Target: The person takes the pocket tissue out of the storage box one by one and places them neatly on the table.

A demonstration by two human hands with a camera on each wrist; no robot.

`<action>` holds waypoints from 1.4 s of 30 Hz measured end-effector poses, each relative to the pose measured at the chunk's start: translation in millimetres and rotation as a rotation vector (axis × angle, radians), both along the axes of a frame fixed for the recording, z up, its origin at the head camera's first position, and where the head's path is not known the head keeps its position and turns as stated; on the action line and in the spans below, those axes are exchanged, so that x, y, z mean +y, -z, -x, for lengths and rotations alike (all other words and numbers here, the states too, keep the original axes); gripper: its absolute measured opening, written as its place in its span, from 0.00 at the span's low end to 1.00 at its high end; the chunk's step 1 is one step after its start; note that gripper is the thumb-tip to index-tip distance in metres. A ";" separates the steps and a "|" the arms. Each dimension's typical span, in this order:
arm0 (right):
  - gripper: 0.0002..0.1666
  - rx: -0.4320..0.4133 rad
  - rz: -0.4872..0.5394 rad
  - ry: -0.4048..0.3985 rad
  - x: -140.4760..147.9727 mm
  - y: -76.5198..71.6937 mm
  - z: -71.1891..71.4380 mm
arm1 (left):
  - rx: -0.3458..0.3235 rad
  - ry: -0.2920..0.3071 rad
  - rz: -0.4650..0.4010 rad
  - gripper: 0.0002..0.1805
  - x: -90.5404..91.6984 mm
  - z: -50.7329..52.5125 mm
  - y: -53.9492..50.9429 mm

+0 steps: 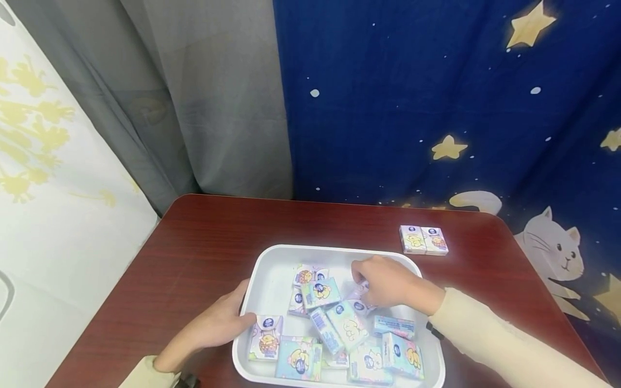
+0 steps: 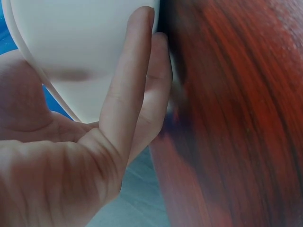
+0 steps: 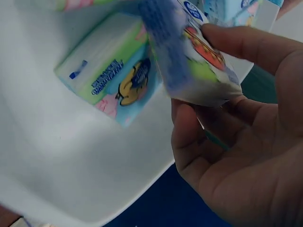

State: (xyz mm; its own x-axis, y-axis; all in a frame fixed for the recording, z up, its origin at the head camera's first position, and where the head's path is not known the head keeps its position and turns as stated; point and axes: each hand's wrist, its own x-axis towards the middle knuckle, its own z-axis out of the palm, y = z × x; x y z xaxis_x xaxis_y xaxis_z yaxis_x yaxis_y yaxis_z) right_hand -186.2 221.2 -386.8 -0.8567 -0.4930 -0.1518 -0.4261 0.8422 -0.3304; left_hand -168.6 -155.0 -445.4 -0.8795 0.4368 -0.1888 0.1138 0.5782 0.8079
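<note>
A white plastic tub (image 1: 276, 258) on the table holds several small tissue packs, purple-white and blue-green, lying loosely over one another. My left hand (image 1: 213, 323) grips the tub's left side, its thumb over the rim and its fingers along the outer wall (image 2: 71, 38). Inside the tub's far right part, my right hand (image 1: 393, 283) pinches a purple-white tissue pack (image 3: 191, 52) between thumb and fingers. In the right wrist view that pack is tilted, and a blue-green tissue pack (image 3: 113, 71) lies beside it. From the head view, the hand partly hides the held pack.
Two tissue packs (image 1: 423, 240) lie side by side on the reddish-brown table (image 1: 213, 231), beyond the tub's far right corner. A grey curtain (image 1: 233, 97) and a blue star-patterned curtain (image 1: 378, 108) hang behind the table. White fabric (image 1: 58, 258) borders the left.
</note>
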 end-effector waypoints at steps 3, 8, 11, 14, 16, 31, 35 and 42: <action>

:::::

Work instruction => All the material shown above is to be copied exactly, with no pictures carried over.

Task response =>
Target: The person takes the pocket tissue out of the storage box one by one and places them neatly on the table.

A demonstration by two human hands with a camera on each wrist; no robot.

`<action>` holds waypoints from 1.4 s of 30 Hz measured end-effector poses, each relative to the pose measured at the chunk's start: translation in millimetres and rotation as a rotation vector (axis × angle, radians), both along the axes of a frame fixed for the recording, z up, its origin at the head camera's first position, and where the head's path is not known the head keeps its position and turns as stated; on the action line and in the spans below, those axes are exchanged, so that x, y, z mean +y, -z, -x, for lengths and rotations alike (all other words and numbers here, the states too, keep the original axes); gripper: its absolute measured opening, written as its place in its span, from 0.00 at the span's low end to 1.00 at its high end; the chunk's step 1 is one step after its start; note that gripper is the thumb-tip to index-tip distance in metres. A ";" separates the steps and a "|" the arms. Each dimension's typical span, in this order:
arm0 (right):
  - gripper: 0.0002..0.1666
  - rx: -0.4320..0.4133 rad
  - rz: -0.4872..0.5394 rad
  - ry: -0.4048..0.3985 rad
  - x: -140.4760..147.9727 mm
  - y: -76.5198..71.6937 mm
  - z: -71.1891..71.4380 mm
arm1 (left):
  - rx: -0.3458..0.3235 rad
  - ry: -0.2920..0.3071 rad
  - rz: -0.4650..0.4010 rad
  - gripper: 0.0002..0.1805
  - x: -90.5404..91.6984 mm
  - z: -50.7329..52.5125 mm
  - y: -53.9492..50.9429 mm

+0 steps: 
+0 steps: 
+0 steps: 

State: (xyz mm; its own x-axis, y-axis; all in a frame fixed for the recording, z up, its origin at the head camera's first position, and where the head's path is not known the head keeps its position and turns as stated; point and axes: each hand's wrist, its own x-axis towards the middle knuckle, its own z-axis out of the palm, y = z × x; x y z xaxis_x xaxis_y xaxis_z yaxis_x yaxis_y yaxis_z) right_hand -186.2 221.2 -386.8 -0.8567 -0.4930 -0.1518 -0.4261 0.8422 -0.3304; left_hand -168.6 -155.0 -445.4 -0.8795 0.4368 -0.1888 0.1138 0.5782 0.8079
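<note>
A white plastic tub (image 1: 276, 258) on the table holds several small tissue packs, purple-white and blue-green, lying loosely over one another. My left hand (image 1: 213, 323) grips the tub's left side, its thumb over the rim and its fingers along the outer wall (image 2: 71, 38). Inside the tub's far right part, my right hand (image 1: 393, 283) pinches a purple-white tissue pack (image 3: 191, 52) between thumb and fingers. In the right wrist view that pack is tilted, and a blue-green tissue pack (image 3: 113, 71) lies beside it. From the head view, the hand partly hides the held pack.
Two tissue packs (image 1: 423, 240) lie side by side on the reddish-brown table (image 1: 213, 231), beyond the tub's far right corner. A grey curtain (image 1: 233, 97) and a blue star-patterned curtain (image 1: 378, 108) hang behind the table. White fabric (image 1: 58, 258) borders the left.
</note>
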 end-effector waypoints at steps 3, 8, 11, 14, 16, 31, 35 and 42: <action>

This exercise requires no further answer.